Health and wellbeing play a massive role in the field of global development. Water, sanitation, and hygiene issues are incredibly pressing challenges that, if improved, can stop the rate of disease infections and promote health. The issue is far more complicated than I originally anticipated: there are several stakeholders and it takes months, sometimes years, to create and execute interventions. This experience has only increased my budding interest in health and development. While I had initially planned to continue shadowing the organization in person this past winter, that was not possible due to public health safety precautions due to the omicron variant of SARS-CoV-2, the virus that causes COVID-19. I plan to potentially visit Cairo this summer. Special thank you to Dr. Abdinasir Abubakar from the World Health Organization for the critical role he has played in my experience and for making this opportunity possible.

Do you have any favorite professors from your time in Global Development?

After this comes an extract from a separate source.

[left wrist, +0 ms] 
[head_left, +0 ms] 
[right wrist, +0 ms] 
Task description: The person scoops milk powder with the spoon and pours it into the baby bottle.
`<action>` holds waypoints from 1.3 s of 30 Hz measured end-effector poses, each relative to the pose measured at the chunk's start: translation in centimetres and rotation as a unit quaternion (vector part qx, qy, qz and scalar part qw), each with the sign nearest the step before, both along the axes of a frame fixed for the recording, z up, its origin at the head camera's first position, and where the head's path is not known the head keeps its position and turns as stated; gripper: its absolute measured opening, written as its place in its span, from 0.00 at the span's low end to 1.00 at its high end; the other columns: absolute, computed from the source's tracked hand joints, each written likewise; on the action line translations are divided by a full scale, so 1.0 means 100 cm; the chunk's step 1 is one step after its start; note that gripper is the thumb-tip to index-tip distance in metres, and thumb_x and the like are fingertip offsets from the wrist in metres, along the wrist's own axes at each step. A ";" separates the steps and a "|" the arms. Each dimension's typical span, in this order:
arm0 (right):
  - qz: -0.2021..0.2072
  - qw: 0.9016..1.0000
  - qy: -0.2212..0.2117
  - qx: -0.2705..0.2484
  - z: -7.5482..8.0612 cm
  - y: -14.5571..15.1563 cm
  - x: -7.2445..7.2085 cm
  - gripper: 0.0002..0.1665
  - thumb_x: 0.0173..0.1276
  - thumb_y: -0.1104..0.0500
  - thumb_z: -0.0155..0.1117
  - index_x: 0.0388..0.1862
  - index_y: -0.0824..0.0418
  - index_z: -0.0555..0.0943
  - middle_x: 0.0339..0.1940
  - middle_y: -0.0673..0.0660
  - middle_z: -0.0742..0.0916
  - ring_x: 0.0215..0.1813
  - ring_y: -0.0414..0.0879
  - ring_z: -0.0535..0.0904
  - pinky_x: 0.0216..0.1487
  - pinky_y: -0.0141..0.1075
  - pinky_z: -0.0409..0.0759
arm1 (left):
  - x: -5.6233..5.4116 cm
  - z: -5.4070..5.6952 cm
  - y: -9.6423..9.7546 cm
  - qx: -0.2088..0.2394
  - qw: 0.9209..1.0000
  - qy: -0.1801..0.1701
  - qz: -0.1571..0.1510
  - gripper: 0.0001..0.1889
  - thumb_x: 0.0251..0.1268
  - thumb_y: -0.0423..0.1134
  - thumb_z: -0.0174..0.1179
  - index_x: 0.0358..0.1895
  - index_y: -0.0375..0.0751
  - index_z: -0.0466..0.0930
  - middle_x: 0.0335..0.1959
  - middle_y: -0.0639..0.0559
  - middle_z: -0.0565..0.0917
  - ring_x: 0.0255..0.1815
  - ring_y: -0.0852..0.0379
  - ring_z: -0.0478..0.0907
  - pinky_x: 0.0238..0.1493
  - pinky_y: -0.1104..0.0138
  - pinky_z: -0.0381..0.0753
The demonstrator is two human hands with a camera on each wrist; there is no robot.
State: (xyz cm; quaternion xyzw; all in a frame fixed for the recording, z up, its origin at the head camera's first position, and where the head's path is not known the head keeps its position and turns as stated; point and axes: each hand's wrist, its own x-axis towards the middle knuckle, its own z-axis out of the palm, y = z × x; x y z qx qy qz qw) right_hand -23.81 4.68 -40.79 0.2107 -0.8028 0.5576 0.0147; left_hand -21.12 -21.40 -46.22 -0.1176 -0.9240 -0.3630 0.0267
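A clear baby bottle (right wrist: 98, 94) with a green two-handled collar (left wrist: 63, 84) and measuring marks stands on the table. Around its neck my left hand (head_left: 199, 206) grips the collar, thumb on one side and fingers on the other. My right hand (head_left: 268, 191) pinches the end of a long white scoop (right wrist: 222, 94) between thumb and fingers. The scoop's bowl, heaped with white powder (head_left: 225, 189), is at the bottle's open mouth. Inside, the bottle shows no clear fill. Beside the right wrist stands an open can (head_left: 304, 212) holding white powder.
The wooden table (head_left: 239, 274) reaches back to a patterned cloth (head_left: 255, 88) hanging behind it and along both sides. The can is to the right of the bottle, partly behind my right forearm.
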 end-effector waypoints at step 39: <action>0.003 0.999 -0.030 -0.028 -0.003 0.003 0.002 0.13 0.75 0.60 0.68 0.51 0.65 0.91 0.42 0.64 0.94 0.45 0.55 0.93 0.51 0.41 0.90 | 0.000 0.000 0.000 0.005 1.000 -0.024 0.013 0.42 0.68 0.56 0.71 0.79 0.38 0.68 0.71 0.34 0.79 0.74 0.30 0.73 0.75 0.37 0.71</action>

My favorite professor from my major has been Dr. Terry Tucker! He was one of the first faculty members who I met when I first came to Cornell and has positively impacted my academic experience. I have had the privilege of taking three incredible courses with Dr. Tucker, and he has been incredibly supportive outside of the classroom as well. Whenever I needed academic advice or even help finding opportunities, Terry was always there and willing to help in any way that he could. Being able to have a supportive professor is a privilege in and of itself. I strongly encourage future students to reach out to their professors and build those relationships — they are incredibly crucial!

What advice would you give to another student considering an engaged learning experience?

Shoot for the stars: worst case scenario you will land on the moon! Discover your interests and find organizations that align with them. Start thinking about your engaged learning experience early on. Do not be like me and panic during the spring of your junior year. Do not worry too much about whether or not you believe you are qualified or if they will even respond, send that email anyways! You never know what can happen. Do not hesitate to reach out to faculty members or alumni, as there will always be someone more than willing to help you!

Student spotlight

Nasra Ismail '22

Nasra Ismail ‘22 is an International Agriculture and Rural Development major with a minor in Inequality Studies. As an undergraduate researcher in the Figuera Interdisciplinary Lab, she conducts research on childhood obesity in underserved populations participating in federal nutrition assistance programs. She helped co-found Cornell’s chapter of Universities Fighting World Hunger (UFWH), and serves as the chair of special projects for the Black Biomedical and Technical Association (BBMTA) where she coordinates all volunteering and mentorship opportunities. Previously, she served as the Diversity and Inclusion Chair for the Phi Delta Epsilon pre-medical fraternity.